Ai loro occhi le esistenze non si pesano né si misurano. Solo si amano e si servono. Alle loro orecchie non c'è alcuna voce che suoni insignificante, nessun grido che debba meritarsi la dignità di essere ascoltato.
Non lo fanno per apparire e nemmeno per una ricompensa. Lo fanno per indole, come modo integrale di essere al mondo. In maniera ordinaria, senza clamore.
Gesù contempla nello stile di uomini e donne giusti, lo stesso stile del Padre suo.
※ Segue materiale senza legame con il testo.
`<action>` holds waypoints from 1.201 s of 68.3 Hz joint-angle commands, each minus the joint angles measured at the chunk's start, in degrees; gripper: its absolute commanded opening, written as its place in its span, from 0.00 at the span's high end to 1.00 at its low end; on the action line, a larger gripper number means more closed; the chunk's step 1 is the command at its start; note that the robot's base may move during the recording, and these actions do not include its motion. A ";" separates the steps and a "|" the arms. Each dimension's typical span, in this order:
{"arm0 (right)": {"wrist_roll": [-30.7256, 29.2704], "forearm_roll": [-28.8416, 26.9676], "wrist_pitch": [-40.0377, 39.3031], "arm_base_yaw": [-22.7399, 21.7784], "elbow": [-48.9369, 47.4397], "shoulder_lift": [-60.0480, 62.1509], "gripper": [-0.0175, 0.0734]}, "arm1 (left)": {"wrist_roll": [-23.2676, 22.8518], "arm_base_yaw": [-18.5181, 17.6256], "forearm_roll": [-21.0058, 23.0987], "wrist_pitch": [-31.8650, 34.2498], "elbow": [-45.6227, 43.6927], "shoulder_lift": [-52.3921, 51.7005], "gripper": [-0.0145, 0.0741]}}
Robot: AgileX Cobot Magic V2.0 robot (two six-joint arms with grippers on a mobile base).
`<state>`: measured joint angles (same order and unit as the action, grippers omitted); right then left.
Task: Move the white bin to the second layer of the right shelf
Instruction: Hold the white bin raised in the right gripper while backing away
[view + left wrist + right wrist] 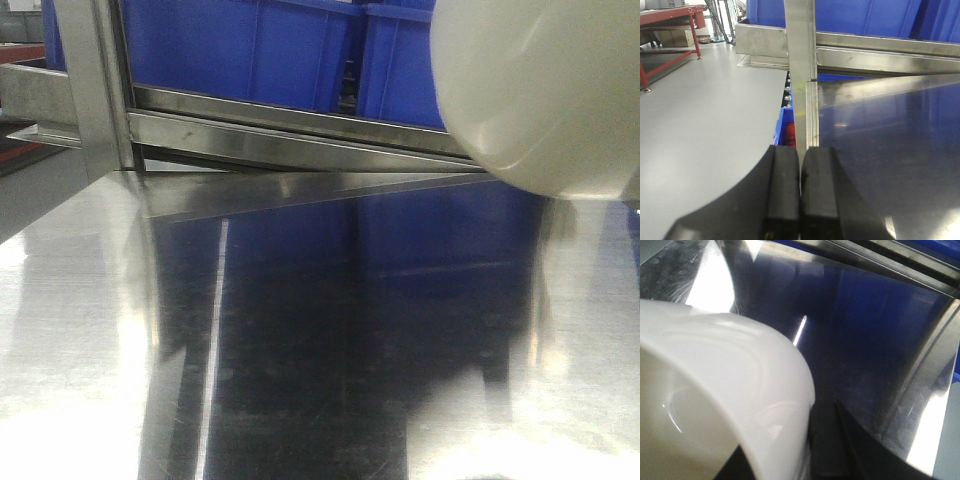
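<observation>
The white bin (pixel 540 90) fills the top right of the front view, above the shiny steel tabletop (pixel 300 330). In the right wrist view the white bin (pixel 715 390) is tilted. My right gripper (pixel 785 450) is shut on its wall, with one dark finger (pixel 830 440) outside the wall and the other inside. My left gripper (pixel 800 165) is shut and empty, over the table's left edge in front of a steel post (pixel 800 40). The right shelf second layer is out of view.
Blue crates (pixel 250 50) stand on a rack behind a steel front rail (pixel 300 115) at the table's far edge. A steel upright (pixel 95 90) rises at the far left. Another blue crate (pixel 782 125) sits below the table. A red bench (pixel 670 15) stands on the grey floor.
</observation>
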<state>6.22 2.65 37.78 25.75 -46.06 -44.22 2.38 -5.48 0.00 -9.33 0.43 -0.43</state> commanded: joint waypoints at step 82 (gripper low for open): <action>-0.11 0.47 -5.41 -0.22 -1.72 0.54 0.75 | -0.18 -0.45 0.00 4.90 2.11 -0.81 0.74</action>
<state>6.11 2.77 37.78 25.75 -46.06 -44.22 2.38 -5.48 0.00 -9.33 0.43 -0.43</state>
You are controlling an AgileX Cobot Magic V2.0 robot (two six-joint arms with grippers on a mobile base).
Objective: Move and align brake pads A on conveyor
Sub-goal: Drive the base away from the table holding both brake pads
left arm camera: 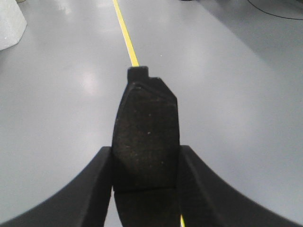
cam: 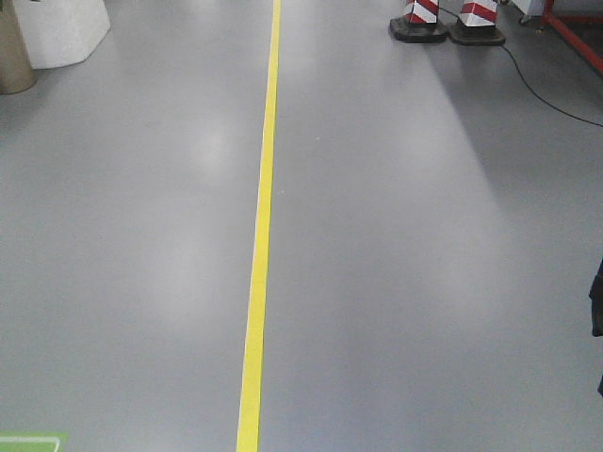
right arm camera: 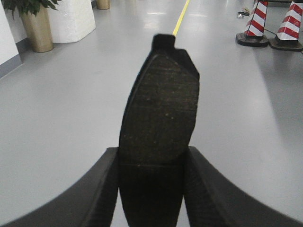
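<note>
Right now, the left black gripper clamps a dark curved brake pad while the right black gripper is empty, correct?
No: the right wrist view shows the right gripper clamping its own dark curved brake pad. The left gripper does hold its pad.

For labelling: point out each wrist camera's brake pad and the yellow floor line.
Brake pad [left arm camera: 146,137], left wrist view, face centre.
Second brake pad [right arm camera: 160,109], right wrist view, face centre.
Yellow line [cam: 260,245], front view, mid-stripe.
</note>
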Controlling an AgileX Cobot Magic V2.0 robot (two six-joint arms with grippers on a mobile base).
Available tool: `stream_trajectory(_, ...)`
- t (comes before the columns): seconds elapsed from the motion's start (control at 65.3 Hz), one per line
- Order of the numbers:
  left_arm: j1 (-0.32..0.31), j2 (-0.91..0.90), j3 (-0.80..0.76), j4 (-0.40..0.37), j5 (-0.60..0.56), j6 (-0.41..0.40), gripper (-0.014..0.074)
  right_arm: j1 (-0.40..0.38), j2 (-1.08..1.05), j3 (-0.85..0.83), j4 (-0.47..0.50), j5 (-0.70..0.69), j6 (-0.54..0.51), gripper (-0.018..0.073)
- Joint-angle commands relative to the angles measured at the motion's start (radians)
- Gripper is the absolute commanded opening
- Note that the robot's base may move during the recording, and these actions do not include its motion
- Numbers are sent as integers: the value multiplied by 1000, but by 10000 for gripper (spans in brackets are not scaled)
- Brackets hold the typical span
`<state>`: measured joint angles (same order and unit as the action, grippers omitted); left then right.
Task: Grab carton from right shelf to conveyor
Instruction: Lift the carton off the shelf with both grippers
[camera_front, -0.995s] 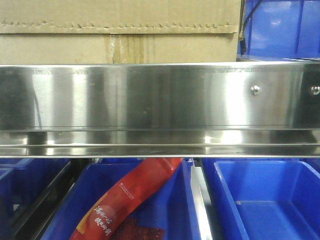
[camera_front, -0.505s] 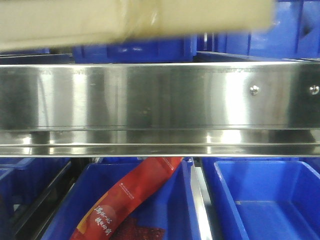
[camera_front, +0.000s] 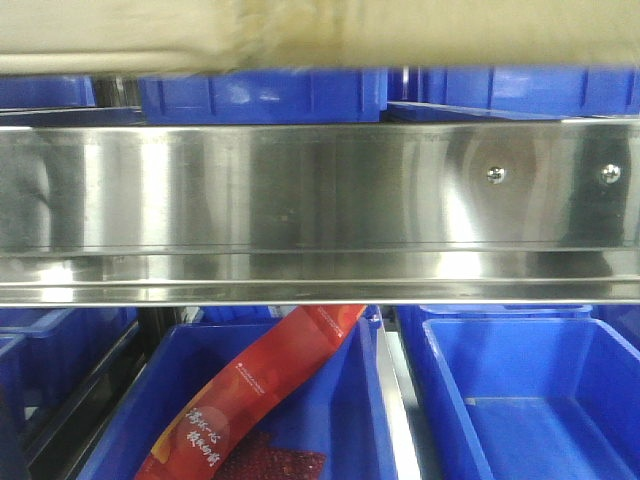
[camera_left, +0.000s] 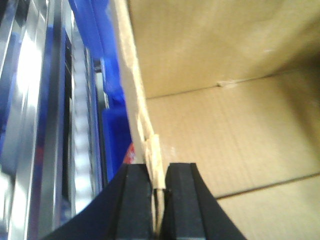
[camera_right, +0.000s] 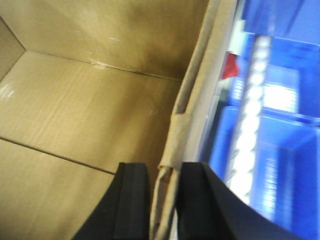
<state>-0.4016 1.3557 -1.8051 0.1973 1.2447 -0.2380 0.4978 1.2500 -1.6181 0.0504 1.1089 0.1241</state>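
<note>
**Position of item.** The carton sits at 12 o'clock in the front view. It spans the top edge, blurred, above the steel rail and apart from it. No conveyor can be identified in any view.

**End effectors.** The left end effector is closed down to the thickness of the board and pinches the upper edge of one carton wall. The right end effector is clamped the same way on another wall edge, over a folded seam. Neither holds anything else.

**Handling assessment.**
- The material is plain corrugated board, open at the top.
- The inner floor visible in both wrist views is bare, so the carton is judged light.
- The walls are thin and moderately stiff, and the pinched edge bows slightly in the left wrist view.
- The surface is matt and unlikely to slip.
- The main risk is judged to be wall flex or tearing at the rim if the two arms pull apart or twist.
- The best hold is the two wall rims as now taken, kept level with steady spacing.

**Count.**
- Carton: one.
- End effectors engaged: two.
- Red packet: one, at 7 o'clock, lying in a bin.
- Blue bins: at least two below the rail, the one at 5 o'clock showing nothing in its visible part. More stand behind the rail at 12 o'clock, number unclear.
</note>
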Motion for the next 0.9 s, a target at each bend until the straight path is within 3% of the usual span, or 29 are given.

Colui che non pretende che ci si guadagni la sua considerazione, che non divide l’umanità tra degni e indegni, tra meritevoli di attenzione e meritevoli di disinteresse.
Il Padre di Gesù non è il giudice che divide tra vite significative ed esistenze insignificanti. È Colui che dà la Vita e crea le condizioni perché ognuno possa viverla in pienezza.
È il Dio che solleva i pesi dalle spalle degli oppressi, che consola chi si sente condannato, che offre misericordia al peccatore, speranza allo sconfitto, incoraggiamento al fallito, conforto al disperato.
Più che incombere con fare giudicante sulla storia umana, si mette ai suoi piedi moltiplicando le occasioni di vita, di Vita Piena.
Nella parabola di Gesù c’é anzitutto l’annuncio della possibilità di afferrare e gustare il senso profondo dell’esistenza: sospendere ogni giudizio sul prossimo e aprirsi a una dedizione incondizionata e gratuita, soprattutto verso chi corre il rischio di pensare di essere insignificante agli occhi di Dio.
Chi vive così, vive davvero. Vive la vita come la vive Dio. Perciò vive ora e sempre.